- **WORK REQUEST**: Output everything in the data exactly, leaving the pictures out.

- **RECORDED DATA**:
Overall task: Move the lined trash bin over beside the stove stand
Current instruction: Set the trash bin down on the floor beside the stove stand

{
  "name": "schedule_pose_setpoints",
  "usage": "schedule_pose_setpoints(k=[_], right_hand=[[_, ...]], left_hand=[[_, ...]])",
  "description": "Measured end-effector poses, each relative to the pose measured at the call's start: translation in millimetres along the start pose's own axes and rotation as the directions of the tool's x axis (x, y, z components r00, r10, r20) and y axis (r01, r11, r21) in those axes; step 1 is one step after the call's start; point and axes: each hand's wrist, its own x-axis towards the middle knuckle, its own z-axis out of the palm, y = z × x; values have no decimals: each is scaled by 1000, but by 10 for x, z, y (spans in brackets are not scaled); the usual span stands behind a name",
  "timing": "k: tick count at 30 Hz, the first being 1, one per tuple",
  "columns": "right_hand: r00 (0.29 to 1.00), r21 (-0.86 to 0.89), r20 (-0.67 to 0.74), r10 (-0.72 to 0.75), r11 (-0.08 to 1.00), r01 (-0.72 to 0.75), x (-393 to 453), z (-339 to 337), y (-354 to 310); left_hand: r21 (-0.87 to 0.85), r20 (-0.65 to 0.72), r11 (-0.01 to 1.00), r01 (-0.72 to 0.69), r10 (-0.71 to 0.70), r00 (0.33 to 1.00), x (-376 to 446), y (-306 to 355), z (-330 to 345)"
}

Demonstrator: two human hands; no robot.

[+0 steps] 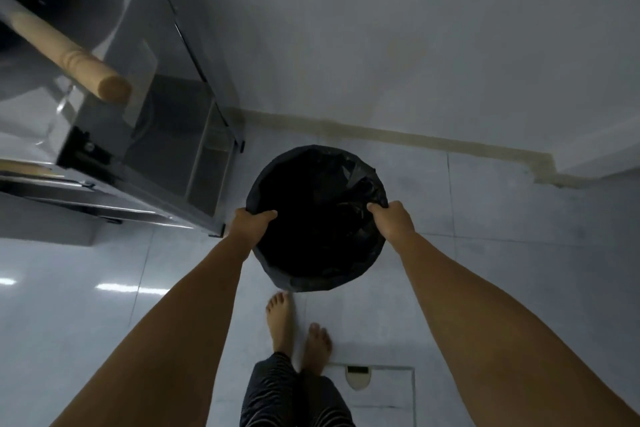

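A round trash bin (317, 184) lined with a black plastic bag sits in the middle of the head view, seen from straight above. My left hand (251, 224) grips its left rim and my right hand (394, 220) grips its right rim, fingers curled over the liner. The bin is just right of the metal stove stand (194, 135), close to the stand's near leg. Whether the bin rests on the floor or hangs above it cannot be told.
A wooden handle (74, 57) juts out from the stove top at upper left. A pale wall (415, 45) with a stained base strip runs behind the bin. My bare feet (298, 326) stand on the glossy tiled floor, near a square floor hatch (374, 388).
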Motion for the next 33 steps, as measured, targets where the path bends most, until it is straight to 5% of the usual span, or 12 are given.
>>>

- **WRITTEN SOLUTION**:
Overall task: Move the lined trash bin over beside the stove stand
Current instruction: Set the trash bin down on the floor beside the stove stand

{
  "name": "schedule_pose_setpoints",
  "usage": "schedule_pose_setpoints(k=[_], right_hand=[[_, ...]], left_hand=[[_, ...]])",
  "description": "Measured end-effector poses, each relative to the pose measured at the call's start: translation in millimetres along the start pose's own axes and rotation as the directions of the tool's x axis (x, y, z components r00, r10, r20) and y axis (r01, r11, r21) in those axes; step 1 is one step after the call's start; point and axes: each hand's wrist, its own x-axis towards the middle knuckle, its own z-axis out of the palm, y = z × x; values have no decimals: each is scaled by 1000, but by 10 for x, z, y (spans in brackets are not scaled); the usual span stands behind a name",
  "timing": "k: tick count at 30 Hz, the first being 1, one per tuple",
  "columns": "right_hand: r00 (0.29 to 1.00), r21 (-0.86 to 0.89), r20 (-0.67 to 0.74), r10 (-0.72 to 0.75), r11 (-0.08 to 1.00), r01 (-0.72 to 0.75), x (-393 to 453), z (-339 to 337), y (-354 to 310); left_hand: r21 (-0.87 to 0.85), r20 (-0.65 to 0.72), r11 (-0.01 to 1.00), r01 (-0.72 to 0.69), r10 (-0.71 to 0.70), r00 (0.33 to 1.00), x (-376 to 446), y (-306 to 355), z (-330 to 345)"
}

Demonstrator: two human hands; no robot.

[+0 steps] 

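A round trash bin (317, 184) lined with a black plastic bag sits in the middle of the head view, seen from straight above. My left hand (251, 224) grips its left rim and my right hand (394, 220) grips its right rim, fingers curled over the liner. The bin is just right of the metal stove stand (194, 135), close to the stand's near leg. Whether the bin rests on the floor or hangs above it cannot be told.
A wooden handle (74, 57) juts out from the stove top at upper left. A pale wall (415, 45) with a stained base strip runs behind the bin. My bare feet (298, 326) stand on the glossy tiled floor, near a square floor hatch (374, 388).
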Motion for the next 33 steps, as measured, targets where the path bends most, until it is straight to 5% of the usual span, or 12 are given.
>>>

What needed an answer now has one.